On 4 June 2003, in Lampung, the final team was put together: Noordin, Azhari, Ismail, Asmar Latin Sani, and Tohir. Noordin assigned the tasks and explained that he was in charge, Azhari was field commander and Ismail his assistant. Asmar and Tohir would be in charge of renting the house, buying the vehicles and getting the explosives to Jakarta. Asmar had agreed to be the suicide bomber. When they got to Jakarta, they split into two teams to survey four possible targets. Azhari and Ismail examined the JW Marriott and a Citibank branch; Noordin and Tohir looked at the Jakarta International School and the Australian International School.
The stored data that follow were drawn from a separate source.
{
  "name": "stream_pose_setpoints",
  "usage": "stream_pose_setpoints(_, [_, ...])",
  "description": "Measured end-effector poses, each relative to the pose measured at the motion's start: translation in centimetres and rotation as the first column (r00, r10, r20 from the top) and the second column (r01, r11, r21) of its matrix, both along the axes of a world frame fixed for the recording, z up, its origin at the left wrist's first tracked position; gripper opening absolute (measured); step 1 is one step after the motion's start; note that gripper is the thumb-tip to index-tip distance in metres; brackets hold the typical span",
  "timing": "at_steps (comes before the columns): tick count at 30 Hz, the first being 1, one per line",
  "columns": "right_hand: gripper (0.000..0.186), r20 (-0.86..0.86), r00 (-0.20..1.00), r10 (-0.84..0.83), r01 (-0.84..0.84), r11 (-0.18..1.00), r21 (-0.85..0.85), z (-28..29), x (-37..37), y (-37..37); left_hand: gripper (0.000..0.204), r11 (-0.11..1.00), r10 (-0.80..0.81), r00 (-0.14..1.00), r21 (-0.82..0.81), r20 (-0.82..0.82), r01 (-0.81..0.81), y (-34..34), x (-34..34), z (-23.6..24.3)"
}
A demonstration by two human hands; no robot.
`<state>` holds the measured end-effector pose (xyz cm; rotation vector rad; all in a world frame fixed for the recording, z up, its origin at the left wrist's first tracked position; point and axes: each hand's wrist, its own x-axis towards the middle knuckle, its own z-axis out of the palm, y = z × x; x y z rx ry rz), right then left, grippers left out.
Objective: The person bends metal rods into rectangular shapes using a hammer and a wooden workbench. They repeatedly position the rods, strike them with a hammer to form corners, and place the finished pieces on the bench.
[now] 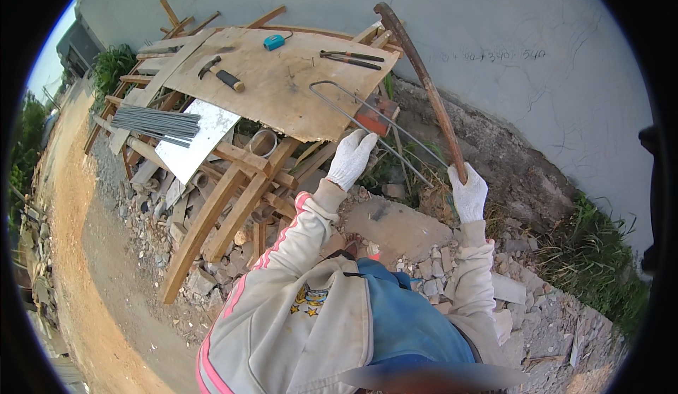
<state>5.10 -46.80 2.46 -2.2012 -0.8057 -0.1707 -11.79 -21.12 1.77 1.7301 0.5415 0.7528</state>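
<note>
My left hand (352, 159), in a white knit glove, pinches one leg of a U-shaped bent steel rod (342, 110) near the board's front edge. The rod's closed bend points to the far left, and its two legs run toward my right hand. My right hand (468, 192), also gloved, is wrapped round the lower end of a long rusty bar (431, 86). That bar stands steeply, its hooked tip up by the wall. One rod leg reaches close to the right glove; whether they touch, I cannot tell. A red block (376, 116) sits beneath the rod.
A worn plywood board (265, 101) bears a hammer (222, 74), pincers (352, 58) and a teal tape measure (274, 42). Thin grey rods (157, 123) lie on a white sheet (187, 161) at left. Timber beams (205, 228) jut toward me over rubble. A grey wall (508, 62) stands behind.
</note>
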Motion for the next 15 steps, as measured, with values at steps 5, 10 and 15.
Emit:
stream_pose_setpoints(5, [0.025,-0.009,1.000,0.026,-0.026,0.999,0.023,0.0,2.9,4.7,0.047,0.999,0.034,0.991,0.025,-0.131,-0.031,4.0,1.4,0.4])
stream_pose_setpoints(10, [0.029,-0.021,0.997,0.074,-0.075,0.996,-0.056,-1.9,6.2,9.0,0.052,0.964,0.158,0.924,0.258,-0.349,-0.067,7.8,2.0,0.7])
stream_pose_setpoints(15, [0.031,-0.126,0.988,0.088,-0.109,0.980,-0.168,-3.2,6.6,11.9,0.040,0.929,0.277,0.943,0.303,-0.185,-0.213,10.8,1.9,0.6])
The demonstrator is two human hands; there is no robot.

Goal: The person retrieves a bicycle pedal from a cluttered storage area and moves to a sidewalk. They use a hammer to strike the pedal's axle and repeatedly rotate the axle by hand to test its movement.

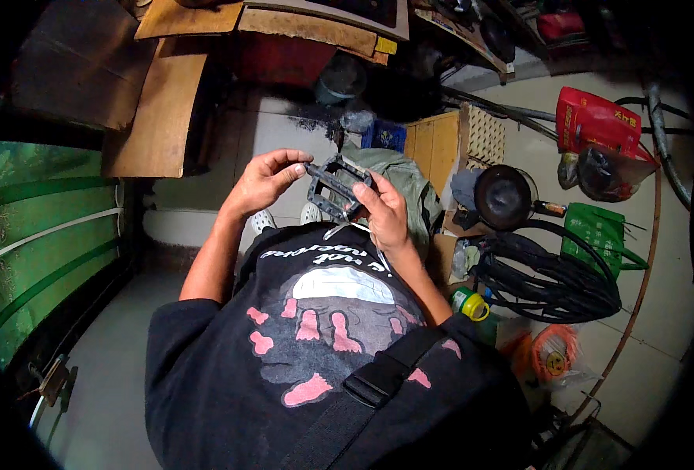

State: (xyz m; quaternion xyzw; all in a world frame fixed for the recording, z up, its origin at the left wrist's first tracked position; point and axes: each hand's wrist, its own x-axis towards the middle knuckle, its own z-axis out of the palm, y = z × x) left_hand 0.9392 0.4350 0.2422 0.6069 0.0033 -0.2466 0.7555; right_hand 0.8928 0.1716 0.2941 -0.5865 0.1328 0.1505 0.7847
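Note:
A black bicycle pedal (327, 190) with an open cage body is held up in front of my chest. My left hand (272, 178) pinches between thumb and fingertips at its axle end (308, 167), on the pedal's upper left. My right hand (386, 210) grips the body from the right, thumb lying on the near side and some fingers hidden behind it. Below the pedal are my dark printed shirt and the tips of light perforated shoes (310, 213).
Wooden boards (155, 110) and a bucket (339, 78) stand ahead. At the right lie a grey-green sack (417, 180), frying pan (503, 196), coiled black hose (542, 282), red bag (597, 117), green bag (593, 235) and yellow-lidded container (468, 305). Green panels (49, 227) line the left.

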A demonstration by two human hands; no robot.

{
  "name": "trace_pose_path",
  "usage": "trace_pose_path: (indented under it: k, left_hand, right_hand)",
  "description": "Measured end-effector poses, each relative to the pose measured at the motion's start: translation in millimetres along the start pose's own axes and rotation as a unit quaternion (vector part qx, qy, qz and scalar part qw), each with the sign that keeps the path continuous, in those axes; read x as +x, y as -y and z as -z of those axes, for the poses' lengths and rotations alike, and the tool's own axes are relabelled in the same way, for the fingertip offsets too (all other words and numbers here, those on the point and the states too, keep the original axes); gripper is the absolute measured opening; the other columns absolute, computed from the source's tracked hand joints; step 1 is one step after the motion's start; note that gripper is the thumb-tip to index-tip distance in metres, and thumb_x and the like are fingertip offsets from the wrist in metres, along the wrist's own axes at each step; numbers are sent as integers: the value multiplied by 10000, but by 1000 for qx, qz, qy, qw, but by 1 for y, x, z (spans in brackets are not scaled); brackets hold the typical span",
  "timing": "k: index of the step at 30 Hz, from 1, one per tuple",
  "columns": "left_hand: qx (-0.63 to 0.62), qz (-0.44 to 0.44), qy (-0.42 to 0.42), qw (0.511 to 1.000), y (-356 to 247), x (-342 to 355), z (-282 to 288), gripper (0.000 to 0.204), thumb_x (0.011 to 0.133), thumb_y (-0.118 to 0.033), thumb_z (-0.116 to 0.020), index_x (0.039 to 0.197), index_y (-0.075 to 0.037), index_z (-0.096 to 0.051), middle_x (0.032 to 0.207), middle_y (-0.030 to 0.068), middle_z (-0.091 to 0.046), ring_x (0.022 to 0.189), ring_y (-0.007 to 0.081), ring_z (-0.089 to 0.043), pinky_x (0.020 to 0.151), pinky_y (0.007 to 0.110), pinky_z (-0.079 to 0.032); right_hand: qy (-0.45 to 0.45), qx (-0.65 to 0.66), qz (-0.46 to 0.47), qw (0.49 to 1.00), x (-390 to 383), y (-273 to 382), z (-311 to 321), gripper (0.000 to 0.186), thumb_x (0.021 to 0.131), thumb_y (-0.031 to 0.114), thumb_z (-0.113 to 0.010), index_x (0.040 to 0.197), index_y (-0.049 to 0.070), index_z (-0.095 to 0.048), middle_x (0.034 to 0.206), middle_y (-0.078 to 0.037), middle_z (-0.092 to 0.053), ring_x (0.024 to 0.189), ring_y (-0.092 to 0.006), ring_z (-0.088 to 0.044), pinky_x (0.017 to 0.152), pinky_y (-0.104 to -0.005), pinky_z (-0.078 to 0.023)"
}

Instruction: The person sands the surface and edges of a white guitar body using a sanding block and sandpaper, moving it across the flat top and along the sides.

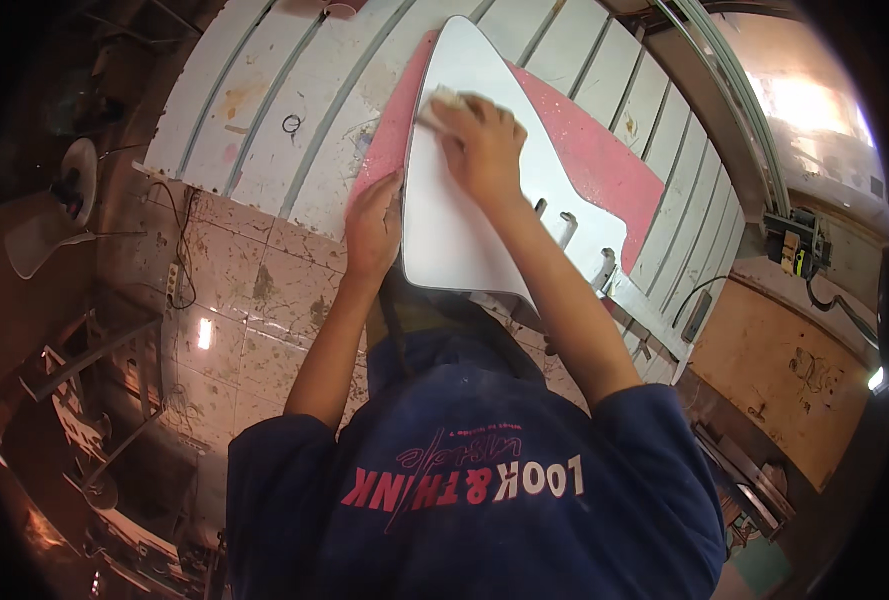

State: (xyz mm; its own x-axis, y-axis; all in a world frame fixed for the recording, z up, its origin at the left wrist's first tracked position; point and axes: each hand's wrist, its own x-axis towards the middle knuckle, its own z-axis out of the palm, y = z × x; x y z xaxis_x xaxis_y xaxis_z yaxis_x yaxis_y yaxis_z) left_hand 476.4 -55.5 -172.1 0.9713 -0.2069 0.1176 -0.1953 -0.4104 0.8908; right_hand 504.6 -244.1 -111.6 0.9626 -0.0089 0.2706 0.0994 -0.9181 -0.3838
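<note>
A large white panel [484, 160] with a pointed far end, dark edging and small cutouts near its right side lies on a pink sheet [604, 150]. My left hand [372, 228] grips the panel's near left edge, its fingers partly hidden. Over the far left part of the panel, my right hand [484, 150] is closed round a small pale pad [446, 97] and holds it against the white surface. Whether the pad is a sanding block or a folded cloth I cannot tell.
Beneath the sheet is a slatted white table [314, 90] with stains and a small dark ring [291, 124]. A metal rail [739, 90] runs along the right, beside a brown board [779, 370]. At left are a white chair [49, 235], a cable [186, 240] and metal frames.
</note>
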Motion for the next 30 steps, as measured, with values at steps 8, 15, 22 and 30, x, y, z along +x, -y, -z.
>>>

Eventually they decided on the hotel because of the American brand name and the fact that it was easy to reach. The bombing took place on 5 August.

They all drove back to Blitar with 25 kilograms of potassium chlorate and ten kilos of sulfur for bomb making, as well as a pistol and ammunition. Not long afterwards, another operative delivered 30 extra kilograms of TNT.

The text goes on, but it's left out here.